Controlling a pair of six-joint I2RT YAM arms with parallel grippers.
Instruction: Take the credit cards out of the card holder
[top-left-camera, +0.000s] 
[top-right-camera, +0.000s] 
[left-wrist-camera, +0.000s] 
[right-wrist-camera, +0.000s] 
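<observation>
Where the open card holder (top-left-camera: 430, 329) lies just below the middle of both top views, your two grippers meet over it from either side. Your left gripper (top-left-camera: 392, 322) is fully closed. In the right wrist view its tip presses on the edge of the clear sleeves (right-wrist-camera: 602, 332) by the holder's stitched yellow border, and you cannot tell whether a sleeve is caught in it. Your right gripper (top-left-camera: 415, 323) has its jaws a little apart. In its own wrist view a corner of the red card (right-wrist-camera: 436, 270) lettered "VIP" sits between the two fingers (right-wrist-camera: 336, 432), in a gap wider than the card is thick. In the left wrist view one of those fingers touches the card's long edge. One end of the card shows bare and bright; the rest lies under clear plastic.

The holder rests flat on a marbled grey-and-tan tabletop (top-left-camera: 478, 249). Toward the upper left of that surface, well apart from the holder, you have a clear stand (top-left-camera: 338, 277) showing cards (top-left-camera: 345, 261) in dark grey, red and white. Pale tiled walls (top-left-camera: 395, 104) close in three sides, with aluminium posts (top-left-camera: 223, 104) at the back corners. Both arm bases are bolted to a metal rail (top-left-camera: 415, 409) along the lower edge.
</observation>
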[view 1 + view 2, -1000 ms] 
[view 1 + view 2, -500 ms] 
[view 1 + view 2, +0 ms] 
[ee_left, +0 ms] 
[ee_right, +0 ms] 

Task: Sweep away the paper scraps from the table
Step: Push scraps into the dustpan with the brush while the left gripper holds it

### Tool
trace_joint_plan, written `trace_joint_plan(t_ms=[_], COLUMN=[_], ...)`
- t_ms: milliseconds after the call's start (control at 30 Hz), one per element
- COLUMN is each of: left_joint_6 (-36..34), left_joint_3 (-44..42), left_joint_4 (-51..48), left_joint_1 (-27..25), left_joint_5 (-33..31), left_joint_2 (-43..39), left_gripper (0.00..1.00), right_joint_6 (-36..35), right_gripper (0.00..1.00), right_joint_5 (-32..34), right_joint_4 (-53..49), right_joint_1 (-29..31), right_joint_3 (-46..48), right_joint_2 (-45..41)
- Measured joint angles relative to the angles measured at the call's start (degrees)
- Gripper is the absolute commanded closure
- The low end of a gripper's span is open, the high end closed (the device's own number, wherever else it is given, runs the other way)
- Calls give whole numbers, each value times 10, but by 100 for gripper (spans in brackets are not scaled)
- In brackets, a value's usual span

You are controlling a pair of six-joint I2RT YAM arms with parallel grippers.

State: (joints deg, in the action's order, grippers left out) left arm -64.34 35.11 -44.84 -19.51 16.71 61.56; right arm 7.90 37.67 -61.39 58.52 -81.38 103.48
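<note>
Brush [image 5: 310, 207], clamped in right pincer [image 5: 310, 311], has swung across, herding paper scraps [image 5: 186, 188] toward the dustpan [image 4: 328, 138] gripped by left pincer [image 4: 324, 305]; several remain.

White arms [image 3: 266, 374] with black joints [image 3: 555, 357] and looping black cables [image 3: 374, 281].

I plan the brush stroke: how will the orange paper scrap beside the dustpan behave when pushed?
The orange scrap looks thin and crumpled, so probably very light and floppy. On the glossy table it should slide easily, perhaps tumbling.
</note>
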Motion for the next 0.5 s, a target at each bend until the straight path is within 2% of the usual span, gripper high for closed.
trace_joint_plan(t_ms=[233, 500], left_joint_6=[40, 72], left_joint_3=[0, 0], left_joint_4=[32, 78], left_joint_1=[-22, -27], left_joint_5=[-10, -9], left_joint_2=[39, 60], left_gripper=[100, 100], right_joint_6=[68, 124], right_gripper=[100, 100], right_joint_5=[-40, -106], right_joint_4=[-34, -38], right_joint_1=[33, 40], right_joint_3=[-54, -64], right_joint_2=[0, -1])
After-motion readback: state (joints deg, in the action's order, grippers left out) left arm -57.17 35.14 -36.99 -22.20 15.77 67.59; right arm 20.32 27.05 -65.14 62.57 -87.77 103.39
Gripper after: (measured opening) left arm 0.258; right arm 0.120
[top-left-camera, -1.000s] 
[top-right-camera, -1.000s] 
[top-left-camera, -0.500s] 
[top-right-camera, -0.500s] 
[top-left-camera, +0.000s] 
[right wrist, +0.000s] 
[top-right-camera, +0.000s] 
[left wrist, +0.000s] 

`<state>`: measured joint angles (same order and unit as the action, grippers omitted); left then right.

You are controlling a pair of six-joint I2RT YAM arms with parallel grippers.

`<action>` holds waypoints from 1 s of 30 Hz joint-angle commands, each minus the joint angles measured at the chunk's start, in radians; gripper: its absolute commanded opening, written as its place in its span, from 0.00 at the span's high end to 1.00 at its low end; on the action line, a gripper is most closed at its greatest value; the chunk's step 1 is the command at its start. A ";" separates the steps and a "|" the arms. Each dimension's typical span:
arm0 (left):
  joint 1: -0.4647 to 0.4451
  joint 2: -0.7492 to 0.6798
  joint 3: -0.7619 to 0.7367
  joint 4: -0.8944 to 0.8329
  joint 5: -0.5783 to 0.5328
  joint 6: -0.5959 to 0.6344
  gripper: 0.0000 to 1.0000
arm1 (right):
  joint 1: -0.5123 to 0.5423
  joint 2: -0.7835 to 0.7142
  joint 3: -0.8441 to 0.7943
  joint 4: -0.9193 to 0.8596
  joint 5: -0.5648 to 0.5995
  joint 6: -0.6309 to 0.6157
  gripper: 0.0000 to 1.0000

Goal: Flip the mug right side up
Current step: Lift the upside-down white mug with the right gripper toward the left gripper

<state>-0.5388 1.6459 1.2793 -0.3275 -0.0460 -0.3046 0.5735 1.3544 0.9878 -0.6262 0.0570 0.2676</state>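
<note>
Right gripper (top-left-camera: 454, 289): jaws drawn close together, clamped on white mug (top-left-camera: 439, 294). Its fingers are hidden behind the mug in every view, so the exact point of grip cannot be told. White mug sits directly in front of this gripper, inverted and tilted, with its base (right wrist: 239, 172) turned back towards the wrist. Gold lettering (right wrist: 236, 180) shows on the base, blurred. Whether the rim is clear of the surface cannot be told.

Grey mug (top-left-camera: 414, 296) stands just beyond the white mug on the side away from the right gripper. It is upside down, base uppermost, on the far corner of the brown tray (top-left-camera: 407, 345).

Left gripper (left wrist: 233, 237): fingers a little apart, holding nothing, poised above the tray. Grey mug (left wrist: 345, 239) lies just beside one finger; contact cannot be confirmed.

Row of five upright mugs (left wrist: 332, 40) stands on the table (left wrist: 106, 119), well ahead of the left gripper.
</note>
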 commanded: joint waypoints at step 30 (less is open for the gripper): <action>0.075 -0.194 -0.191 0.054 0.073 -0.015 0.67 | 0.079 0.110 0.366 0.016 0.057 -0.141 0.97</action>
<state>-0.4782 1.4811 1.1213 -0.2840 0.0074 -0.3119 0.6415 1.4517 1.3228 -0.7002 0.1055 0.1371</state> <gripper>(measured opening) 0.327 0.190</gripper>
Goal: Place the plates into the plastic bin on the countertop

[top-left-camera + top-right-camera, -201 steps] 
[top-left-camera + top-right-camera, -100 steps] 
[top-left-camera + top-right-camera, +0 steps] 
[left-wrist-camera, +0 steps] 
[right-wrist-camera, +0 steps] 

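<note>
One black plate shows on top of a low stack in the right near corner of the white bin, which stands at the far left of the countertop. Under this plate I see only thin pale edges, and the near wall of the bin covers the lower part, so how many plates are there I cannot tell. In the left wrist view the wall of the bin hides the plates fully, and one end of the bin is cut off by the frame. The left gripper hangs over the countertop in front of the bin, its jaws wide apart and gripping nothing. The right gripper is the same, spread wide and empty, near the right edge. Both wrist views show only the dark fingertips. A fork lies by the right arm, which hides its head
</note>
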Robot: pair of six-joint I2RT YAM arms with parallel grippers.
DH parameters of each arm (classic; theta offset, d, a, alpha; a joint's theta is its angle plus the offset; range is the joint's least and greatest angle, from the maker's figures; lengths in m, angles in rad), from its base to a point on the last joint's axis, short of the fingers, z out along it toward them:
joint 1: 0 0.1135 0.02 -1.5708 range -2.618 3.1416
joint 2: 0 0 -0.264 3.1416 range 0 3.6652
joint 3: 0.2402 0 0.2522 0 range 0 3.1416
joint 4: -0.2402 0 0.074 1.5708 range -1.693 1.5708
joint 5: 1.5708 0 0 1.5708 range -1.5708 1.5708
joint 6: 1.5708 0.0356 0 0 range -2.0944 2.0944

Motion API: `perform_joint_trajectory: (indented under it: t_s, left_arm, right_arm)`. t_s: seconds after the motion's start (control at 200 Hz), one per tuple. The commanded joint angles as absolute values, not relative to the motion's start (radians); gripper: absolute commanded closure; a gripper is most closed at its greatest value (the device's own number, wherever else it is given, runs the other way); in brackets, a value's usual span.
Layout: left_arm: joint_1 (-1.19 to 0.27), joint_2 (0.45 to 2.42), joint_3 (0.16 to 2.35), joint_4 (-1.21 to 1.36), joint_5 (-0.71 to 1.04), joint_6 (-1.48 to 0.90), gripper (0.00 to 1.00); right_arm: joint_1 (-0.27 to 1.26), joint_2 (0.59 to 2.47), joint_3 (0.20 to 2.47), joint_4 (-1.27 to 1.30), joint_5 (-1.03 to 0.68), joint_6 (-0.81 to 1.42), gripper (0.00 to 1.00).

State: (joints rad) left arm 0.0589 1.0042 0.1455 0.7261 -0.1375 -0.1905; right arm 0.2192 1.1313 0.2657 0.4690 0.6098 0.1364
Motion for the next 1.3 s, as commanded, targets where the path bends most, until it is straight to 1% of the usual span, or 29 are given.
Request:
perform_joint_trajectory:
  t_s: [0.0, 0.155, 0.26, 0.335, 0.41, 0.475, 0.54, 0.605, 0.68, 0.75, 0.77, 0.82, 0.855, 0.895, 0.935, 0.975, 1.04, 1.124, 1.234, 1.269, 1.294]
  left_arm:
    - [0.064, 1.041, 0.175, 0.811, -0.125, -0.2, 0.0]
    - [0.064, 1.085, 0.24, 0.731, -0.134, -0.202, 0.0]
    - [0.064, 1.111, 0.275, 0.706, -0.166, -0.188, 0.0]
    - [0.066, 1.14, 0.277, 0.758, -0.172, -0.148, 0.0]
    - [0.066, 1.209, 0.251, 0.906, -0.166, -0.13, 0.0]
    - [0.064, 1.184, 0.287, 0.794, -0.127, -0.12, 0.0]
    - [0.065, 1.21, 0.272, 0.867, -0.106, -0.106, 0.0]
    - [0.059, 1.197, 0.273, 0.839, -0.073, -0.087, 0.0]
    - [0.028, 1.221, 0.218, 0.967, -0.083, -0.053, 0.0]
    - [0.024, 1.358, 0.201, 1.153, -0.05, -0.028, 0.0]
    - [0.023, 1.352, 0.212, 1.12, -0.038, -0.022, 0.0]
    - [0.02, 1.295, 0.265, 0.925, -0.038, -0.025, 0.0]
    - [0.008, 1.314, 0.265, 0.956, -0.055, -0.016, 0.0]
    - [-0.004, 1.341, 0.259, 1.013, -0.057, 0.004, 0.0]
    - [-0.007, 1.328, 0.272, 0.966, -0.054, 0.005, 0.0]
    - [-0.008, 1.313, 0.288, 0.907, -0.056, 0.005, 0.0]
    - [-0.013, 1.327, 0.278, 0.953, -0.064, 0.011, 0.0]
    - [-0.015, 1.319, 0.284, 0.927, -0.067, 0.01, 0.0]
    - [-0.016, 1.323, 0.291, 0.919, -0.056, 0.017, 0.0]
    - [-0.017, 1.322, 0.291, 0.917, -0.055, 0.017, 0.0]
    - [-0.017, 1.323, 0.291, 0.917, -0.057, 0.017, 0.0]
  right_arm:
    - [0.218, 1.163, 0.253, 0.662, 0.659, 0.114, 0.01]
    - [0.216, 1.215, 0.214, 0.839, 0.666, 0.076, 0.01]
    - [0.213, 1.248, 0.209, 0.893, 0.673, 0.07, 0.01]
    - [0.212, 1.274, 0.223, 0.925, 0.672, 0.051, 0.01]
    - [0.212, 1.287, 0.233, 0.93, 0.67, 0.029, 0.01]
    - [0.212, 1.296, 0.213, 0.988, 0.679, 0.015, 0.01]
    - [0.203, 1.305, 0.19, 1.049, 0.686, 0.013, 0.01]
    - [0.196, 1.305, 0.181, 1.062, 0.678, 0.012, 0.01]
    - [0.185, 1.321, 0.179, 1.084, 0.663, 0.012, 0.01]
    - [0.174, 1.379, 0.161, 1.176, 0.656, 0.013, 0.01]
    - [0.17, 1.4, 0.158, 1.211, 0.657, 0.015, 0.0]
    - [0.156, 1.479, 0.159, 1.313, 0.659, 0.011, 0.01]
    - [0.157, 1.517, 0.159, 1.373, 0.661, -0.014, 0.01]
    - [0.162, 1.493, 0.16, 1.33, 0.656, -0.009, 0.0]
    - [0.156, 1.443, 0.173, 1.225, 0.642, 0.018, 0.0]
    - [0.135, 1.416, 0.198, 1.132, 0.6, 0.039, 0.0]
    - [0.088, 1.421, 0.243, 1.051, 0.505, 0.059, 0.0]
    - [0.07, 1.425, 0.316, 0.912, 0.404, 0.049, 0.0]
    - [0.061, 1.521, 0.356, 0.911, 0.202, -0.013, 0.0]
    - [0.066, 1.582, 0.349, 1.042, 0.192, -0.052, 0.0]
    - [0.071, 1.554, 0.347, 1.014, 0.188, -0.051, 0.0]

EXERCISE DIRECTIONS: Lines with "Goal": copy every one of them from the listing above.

TASK RESPONSE:
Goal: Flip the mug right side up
Goal: Place the plates into the plastic bin on the countertop

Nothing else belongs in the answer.